# Problem to work on
Transcribe the whole listing below. Pictures do not go in the copy.
····················
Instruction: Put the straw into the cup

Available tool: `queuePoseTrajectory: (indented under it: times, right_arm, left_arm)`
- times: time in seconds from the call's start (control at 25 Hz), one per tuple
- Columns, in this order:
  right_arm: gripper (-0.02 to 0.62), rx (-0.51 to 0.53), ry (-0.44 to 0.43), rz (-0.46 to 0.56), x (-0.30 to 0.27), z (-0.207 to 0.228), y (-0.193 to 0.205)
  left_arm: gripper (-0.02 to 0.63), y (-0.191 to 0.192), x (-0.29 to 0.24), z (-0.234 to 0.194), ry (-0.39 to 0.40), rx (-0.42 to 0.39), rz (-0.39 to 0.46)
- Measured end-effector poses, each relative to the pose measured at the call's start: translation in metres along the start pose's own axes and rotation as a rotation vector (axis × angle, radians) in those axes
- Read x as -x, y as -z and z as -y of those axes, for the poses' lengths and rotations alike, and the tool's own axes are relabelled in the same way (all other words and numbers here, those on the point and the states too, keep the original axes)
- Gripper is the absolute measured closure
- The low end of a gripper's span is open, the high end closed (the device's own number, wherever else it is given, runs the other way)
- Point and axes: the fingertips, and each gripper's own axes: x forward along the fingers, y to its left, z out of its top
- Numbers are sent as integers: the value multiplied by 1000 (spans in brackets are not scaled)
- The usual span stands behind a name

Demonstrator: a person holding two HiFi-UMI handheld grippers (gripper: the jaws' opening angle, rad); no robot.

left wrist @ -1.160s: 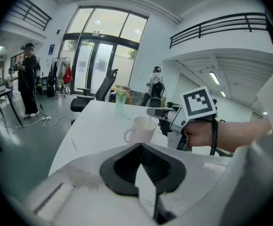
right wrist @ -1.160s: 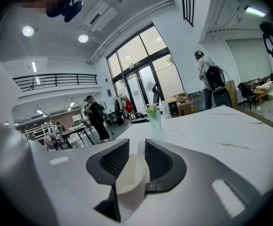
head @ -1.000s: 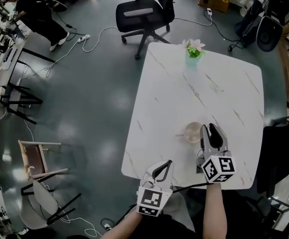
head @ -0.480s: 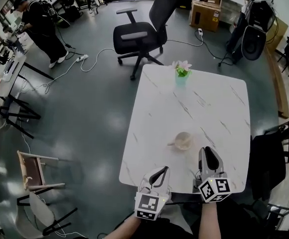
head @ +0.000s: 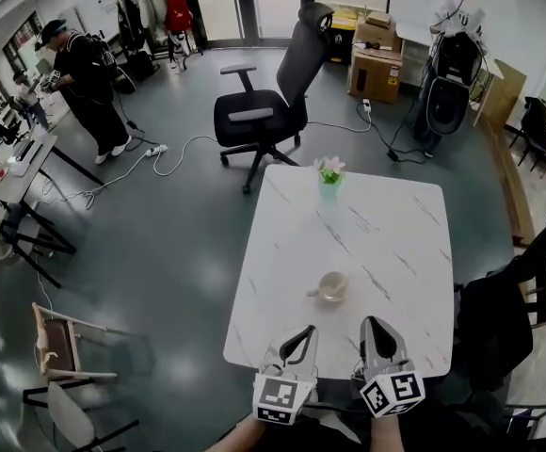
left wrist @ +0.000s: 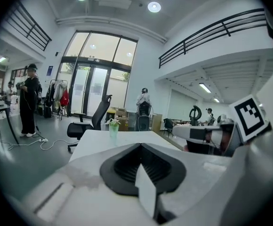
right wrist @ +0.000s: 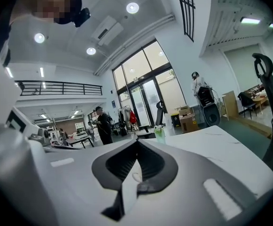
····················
# Answer area
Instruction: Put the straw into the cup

Available tool: `queuePoseTrajectory: (indented under it: times, right_arm, left_arm)`
- times: time in seconds from the call's start (control at 25 Hz), one per tuple
- Columns, in this order:
  right_arm: gripper (-0.02 to 0.62), rx (-0.51 to 0.53), ry (-0.44 to 0.43), rz (-0.46 to 0.56), x (-0.30 to 0.27), z (-0.207 to 0.228), y (-0.193 to 0.205)
  left_arm: gripper (-0.02 to 0.63), y (-0.191 to 0.192), x (-0.29 to 0.24), z (-0.234 to 0.194), ry (-0.39 to 0.40), rx (-0.42 to 0.39), rz (-0.39 to 0.46)
- Measured end-effector poses, each relative to the pose measured at the call's start: translation in metres along the start pose's own axes and rotation as a rotation vector (axis × angle, radians) in those axes
- Read x as -x, y as -z and z as -y of those axes, for the poses' lengths and rotations alike, and the tool's own axes are relabelled in the same way (all other words and numbers here, those on the point and the states too, keep the original axes)
- Gripper is the absolute measured closure
- The low end of a gripper's span is open, the high end closed (the device's own number, wherever else it is given, runs the other way)
- Point and axes: the fingertips, and each gripper's own axes: x forward along the fingers, y to its left, z out of its top
- Numbers are sent as integers: the value multiplied by 1000 (spans in brackets are not scaled)
- The usual span stands behind a name

Demonstrator: a person holding two HiFi-UMI handheld grippers (gripper: the jaws' opening angle, rad); no robot.

left wrist @ -1.160s: 
right wrist @ -1.160s: 
head @ -1.000s: 
head @ -0.480s: 
head @ +0.000s: 
left wrist @ +0.000s: 
right wrist @ +0.000s: 

Nothing else is required for this exercise.